Artık prise de courant'ün Fransızca içindeki anlamı hakkında daha fazla bilgi sahibi olduğunuza göre, seçilen örnekler aracılığıyla bunların nasıl kullanılacağını ve nasıl yapılacağını öğrenebilirsiniz. onları okuyun. Ve önerdiğimiz ilgili kelimeleri öğrenmeyi unutmayın. Web sitemiz sürekli olarak yeni kelimeler ve yeni örneklerle güncellenmektedir, böylece bilmediğiniz diğer kelimelerin anlamlarını Fransızca içinde arayabilirsiniz.
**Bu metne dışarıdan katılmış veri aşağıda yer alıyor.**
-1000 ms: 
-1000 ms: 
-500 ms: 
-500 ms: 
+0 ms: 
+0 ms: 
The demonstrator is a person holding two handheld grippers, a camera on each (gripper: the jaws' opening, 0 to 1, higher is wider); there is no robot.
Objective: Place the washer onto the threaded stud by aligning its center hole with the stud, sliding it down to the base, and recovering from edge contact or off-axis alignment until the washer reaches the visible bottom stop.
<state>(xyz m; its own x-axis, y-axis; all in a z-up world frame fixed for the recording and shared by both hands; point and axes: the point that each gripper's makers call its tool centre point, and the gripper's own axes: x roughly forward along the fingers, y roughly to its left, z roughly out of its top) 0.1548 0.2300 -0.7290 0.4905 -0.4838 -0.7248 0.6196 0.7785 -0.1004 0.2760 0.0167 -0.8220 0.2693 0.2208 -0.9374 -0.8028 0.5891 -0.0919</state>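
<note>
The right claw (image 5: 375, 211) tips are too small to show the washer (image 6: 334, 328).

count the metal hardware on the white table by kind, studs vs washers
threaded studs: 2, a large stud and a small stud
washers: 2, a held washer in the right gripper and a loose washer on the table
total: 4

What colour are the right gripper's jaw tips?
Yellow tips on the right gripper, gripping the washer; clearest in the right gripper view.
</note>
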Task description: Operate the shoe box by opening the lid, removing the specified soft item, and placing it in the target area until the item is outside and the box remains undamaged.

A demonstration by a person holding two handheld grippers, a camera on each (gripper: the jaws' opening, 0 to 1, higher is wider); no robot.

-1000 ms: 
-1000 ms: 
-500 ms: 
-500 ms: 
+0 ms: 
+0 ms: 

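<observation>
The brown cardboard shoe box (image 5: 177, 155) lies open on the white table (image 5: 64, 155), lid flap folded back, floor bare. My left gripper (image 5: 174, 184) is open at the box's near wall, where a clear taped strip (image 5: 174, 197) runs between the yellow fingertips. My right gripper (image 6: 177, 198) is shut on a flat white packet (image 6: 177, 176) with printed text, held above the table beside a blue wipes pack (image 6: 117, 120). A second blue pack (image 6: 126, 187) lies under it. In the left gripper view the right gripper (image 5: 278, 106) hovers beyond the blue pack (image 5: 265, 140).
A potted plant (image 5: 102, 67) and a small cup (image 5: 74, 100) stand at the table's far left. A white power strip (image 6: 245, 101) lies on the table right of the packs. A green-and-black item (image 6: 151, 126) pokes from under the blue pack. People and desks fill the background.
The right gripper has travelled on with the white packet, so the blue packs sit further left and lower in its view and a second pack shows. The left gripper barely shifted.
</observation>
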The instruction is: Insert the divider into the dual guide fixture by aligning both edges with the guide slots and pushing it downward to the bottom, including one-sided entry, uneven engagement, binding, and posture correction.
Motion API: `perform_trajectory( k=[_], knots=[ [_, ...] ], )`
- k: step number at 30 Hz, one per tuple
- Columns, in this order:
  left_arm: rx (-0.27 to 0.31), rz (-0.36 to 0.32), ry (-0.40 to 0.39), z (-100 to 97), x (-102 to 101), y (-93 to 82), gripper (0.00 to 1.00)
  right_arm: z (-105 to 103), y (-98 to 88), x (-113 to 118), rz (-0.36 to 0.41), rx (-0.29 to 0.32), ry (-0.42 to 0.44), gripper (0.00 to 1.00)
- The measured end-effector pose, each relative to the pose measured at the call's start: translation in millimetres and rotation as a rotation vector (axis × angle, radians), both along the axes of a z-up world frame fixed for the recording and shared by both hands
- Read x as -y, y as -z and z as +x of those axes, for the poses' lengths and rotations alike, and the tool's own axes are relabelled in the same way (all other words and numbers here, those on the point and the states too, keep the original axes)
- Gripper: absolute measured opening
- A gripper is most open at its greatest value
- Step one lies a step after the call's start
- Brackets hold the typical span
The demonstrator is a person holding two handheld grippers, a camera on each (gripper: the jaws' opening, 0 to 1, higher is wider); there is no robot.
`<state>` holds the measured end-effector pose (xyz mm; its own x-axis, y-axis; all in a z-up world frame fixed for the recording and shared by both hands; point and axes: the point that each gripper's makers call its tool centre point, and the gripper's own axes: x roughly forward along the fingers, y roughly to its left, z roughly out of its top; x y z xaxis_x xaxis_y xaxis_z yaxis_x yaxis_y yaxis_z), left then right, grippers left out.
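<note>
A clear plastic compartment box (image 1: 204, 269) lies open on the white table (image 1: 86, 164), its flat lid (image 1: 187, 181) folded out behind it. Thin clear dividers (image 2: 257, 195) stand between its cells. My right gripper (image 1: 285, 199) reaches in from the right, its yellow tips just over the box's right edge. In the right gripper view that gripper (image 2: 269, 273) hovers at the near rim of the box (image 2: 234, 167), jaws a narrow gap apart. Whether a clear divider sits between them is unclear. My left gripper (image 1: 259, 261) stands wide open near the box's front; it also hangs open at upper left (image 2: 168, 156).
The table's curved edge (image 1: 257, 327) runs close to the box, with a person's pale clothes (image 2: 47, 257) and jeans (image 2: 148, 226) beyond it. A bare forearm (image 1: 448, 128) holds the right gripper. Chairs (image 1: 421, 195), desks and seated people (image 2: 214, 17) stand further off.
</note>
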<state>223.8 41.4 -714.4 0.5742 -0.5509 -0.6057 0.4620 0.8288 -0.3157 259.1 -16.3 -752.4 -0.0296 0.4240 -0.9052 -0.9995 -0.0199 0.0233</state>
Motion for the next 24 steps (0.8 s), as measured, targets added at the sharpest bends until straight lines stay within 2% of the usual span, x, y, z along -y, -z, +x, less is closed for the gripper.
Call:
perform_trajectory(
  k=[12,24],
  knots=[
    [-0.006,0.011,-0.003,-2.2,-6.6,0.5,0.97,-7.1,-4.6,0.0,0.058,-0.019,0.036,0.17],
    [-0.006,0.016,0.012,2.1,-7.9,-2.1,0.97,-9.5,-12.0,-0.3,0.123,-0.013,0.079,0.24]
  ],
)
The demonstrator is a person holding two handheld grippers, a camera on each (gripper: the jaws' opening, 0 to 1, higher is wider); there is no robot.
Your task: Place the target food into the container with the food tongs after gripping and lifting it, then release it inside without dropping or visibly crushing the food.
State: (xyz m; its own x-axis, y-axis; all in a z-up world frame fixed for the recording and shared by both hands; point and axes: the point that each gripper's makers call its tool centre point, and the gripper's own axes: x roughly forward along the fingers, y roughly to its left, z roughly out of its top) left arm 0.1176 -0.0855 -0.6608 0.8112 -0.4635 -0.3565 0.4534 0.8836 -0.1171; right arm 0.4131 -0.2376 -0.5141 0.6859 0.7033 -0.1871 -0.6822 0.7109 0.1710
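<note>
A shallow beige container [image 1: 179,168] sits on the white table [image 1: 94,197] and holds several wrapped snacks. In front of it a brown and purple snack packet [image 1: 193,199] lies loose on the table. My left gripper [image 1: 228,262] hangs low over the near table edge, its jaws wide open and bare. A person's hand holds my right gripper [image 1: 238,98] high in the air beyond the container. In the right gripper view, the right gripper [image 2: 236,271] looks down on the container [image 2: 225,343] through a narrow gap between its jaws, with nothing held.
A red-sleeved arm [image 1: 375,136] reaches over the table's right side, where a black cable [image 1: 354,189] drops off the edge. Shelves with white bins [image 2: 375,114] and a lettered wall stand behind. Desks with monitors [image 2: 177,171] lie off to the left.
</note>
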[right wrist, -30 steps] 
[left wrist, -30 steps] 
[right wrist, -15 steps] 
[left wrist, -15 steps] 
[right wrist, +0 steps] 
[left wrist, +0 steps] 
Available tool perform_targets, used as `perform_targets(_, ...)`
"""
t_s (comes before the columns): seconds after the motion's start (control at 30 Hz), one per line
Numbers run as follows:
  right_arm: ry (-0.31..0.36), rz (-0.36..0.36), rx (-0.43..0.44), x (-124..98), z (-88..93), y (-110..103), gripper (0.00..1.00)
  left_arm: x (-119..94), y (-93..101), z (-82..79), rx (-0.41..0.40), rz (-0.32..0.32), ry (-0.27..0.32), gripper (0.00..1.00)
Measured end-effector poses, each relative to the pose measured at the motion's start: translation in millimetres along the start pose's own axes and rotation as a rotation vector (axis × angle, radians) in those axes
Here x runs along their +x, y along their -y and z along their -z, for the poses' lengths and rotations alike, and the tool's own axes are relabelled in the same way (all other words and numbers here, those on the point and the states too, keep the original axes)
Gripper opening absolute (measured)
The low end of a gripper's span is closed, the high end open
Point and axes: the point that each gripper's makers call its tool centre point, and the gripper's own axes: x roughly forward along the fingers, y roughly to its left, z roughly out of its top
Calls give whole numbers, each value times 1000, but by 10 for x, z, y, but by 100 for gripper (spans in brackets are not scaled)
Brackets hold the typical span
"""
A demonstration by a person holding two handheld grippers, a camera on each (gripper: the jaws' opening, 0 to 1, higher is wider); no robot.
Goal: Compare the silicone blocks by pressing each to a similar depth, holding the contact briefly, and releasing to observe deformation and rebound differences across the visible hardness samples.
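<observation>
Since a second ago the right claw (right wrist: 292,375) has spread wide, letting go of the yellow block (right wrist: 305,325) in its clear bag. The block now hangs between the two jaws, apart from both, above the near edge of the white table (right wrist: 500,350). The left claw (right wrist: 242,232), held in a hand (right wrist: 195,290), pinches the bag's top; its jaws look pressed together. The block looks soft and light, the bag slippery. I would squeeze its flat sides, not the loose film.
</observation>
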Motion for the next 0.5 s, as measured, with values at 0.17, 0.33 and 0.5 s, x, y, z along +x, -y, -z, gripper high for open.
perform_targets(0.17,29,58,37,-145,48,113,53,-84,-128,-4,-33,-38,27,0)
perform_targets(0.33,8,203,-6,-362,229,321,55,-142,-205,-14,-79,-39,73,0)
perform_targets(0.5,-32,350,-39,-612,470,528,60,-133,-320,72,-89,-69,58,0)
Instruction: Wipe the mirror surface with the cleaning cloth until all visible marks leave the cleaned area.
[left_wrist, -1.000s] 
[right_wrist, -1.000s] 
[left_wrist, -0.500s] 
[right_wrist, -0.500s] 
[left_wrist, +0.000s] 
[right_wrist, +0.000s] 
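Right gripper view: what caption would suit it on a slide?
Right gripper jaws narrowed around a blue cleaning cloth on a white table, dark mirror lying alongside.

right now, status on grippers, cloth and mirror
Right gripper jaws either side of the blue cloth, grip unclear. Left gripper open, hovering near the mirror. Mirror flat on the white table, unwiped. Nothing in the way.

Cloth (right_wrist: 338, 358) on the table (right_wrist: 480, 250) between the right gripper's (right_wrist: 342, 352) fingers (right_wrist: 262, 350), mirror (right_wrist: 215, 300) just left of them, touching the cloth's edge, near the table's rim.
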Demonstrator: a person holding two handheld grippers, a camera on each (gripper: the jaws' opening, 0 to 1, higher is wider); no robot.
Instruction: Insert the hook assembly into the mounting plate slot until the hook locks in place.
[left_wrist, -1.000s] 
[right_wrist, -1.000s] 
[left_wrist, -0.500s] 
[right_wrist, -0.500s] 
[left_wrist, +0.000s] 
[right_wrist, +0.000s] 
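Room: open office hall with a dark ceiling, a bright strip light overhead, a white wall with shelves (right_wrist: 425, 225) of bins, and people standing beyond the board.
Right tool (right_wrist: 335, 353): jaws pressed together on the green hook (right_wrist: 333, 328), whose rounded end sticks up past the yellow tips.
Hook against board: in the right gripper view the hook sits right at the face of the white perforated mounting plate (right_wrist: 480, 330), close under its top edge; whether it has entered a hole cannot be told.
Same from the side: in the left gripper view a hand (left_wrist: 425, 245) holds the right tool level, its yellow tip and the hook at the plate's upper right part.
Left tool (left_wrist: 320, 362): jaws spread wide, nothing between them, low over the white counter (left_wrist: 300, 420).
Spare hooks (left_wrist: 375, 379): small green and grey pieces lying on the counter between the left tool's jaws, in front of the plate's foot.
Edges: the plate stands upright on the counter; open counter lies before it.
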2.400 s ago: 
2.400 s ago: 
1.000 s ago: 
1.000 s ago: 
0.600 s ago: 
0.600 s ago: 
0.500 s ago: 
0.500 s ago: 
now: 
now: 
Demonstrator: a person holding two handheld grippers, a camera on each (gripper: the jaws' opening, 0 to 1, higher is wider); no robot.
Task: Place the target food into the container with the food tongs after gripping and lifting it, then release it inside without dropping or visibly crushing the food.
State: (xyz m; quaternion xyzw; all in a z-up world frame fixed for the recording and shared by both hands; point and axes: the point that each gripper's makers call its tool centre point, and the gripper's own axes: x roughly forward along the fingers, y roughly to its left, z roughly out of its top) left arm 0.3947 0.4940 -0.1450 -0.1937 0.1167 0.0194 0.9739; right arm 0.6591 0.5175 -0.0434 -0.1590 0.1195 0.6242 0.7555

prise de courant ile ilgili kelimeler

Fransızca hakkında bilginiz var mı

Fransızca (le français) bir Roman dilidir. İtalyanca, Portekizce ve İspanyolca gibi, bir zamanlar Roma İmparatorluğu'nda kullanılan popüler Latince'den gelir. Fransızca konuşan bir kişi veya ülke "Francophone" olarak adlandırılabilir. Fransızca 29 ülkede resmi dildir. Fransızca, Avrupa Birliği'nde en çok konuşulan dördüncü ana dildir. Fransızca, İngilizce ve Almanca'dan sonra AB'de üçüncü sırada yer alır ve İngilizce'den sonra en yaygın olarak öğretilen ikinci dildir. Dünyanın Fransızca konuşan nüfusunun çoğunluğu, birinci veya ikinci dil olarak Fransızca konuşabilen 34 ülke ve bölgeden yaklaşık 141 milyon Afrikalı ile Afrika'da yaşıyor. Fransızca, Kanada'da İngilizce'den sonra en çok konuşulan ikinci dildir ve her ikisi de federal düzeyde resmi dildir. 9,5 milyon kişinin veya %29'unun birinci dili ve 2,07 milyon kişinin veya tüm Kanada nüfusunun %6'sının ikinci dilidir. Diğer kıtaların aksine, Fransızcanın Asya'da popülaritesi yoktur. Şu anda, Asya'daki hiçbir ülke Fransızca'yı resmi dil olarak tanımıyor.